Villa und Zapata: eine Geschichte der mexikanischen Revolution, von Frank McLynn

Hernan Cortes.

Das mit Abstand älteste Buch auf dieser Liste, die Eroberung von Neuspanien, wurde in den 1570er Jahren von Bernal Diaz geschrieben, einem Konquistador, der während der Eroberung Mexikos einer der Fußsoldaten von Hernán Cortés gewesen war. Diaz, ein ramponierter alter Kriegsveteran, war kein sehr guter Schriftsteller, aber was seiner Geschichte an Stil fehlt, macht er durch scharfe Beobachtungen und Dramen aus erster Hand wieder wett. Der Kontakt zwischen dem Aztekenreich und den spanischen Eroberern war eines der epischen Treffen in der Geschichte, und Diaz war für alles da.

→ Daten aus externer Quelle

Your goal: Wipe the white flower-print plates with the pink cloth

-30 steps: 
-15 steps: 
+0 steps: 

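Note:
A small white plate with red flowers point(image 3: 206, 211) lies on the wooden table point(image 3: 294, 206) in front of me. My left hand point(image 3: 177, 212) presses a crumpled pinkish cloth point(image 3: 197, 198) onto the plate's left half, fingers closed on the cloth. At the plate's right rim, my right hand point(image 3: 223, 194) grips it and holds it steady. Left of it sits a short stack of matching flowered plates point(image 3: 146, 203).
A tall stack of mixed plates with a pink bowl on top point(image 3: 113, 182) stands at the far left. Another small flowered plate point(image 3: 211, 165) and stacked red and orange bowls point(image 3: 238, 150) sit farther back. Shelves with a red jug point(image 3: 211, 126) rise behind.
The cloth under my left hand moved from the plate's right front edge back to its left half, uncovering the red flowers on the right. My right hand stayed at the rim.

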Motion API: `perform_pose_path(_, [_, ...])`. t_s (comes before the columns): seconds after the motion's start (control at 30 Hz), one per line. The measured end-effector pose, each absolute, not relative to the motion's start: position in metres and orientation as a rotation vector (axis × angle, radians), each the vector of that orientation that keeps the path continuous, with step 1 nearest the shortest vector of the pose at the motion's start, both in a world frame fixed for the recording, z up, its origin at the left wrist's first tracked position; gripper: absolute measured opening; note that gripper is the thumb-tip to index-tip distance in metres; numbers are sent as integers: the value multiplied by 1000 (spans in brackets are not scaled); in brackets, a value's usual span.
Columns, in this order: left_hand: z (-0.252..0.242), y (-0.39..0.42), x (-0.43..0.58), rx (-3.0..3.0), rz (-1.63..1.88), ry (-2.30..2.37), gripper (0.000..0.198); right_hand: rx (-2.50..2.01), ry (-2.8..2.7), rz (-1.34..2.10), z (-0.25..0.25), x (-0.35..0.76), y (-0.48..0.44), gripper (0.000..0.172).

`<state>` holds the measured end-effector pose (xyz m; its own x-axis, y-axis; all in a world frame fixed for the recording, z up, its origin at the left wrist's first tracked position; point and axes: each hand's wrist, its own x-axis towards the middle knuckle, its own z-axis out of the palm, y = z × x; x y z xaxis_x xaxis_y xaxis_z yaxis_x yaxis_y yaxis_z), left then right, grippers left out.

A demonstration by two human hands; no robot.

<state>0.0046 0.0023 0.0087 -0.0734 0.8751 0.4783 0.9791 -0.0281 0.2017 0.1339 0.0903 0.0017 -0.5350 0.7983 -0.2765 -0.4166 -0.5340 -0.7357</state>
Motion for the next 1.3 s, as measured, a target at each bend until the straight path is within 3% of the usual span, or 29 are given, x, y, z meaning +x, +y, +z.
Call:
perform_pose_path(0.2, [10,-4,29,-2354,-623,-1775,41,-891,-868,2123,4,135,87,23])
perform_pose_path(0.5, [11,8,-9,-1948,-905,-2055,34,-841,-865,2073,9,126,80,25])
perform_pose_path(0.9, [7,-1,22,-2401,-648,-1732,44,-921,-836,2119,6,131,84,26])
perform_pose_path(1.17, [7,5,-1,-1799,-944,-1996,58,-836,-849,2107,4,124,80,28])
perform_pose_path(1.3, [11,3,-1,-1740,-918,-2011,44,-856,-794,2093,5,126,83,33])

Obwohl es nicht die Art von Buch ist, die Sie von vorne bis hinten lesen, weil Sie es nicht ablegen können, ist es aufgrund seines unbezahlbaren Inhalts dennoch einer meiner Favoriten.

 

So weit weg von Gott: der US-Krieg mit Mexiko, 1846-1848, von John SD Eisenhower

Antonio Lopez de Santa Anna
Antonio Lopez de Santa Anna. 1853 Foto

Ein weiteres herausragendes Buch über den mexikanisch-amerikanischen Krieg. Dieser Band konzentriert sich auf den gesamten Krieg, von seinen Anfängen in Texas und Washington bis zu seinem Ende in Mexiko-Stadt. Schlachten werden detailliert beschrieben – aber nicht zu detailliert, da solche Beschreibungen langweilig werden können. Eisenhower beschreibt beide Seiten des Krieges und widmet dem mexikanischen General Santa Anna und anderen wichtige Abschnitte , um dem Buch ein ausgewogenes Gefühl zu verleihen. Es hat ein gutes Tempo – intensiv genug, um die Seiten umzublättern, aber nicht so schnell, dass alles Wichtige übersehen oder beschönigt wird. Die drei Phasen des Krieges: Taylors Invasion, Scotts Invasion und der Krieg im Westen werden alle gleich behandelt. Lesen Sie es zusammen mit Hogans Buch über das St. Patrick’s Battalion und Sie werden alles erfahren, was Sie jemals über den mexikanisch-amerikanischen Krieg wissen müssen.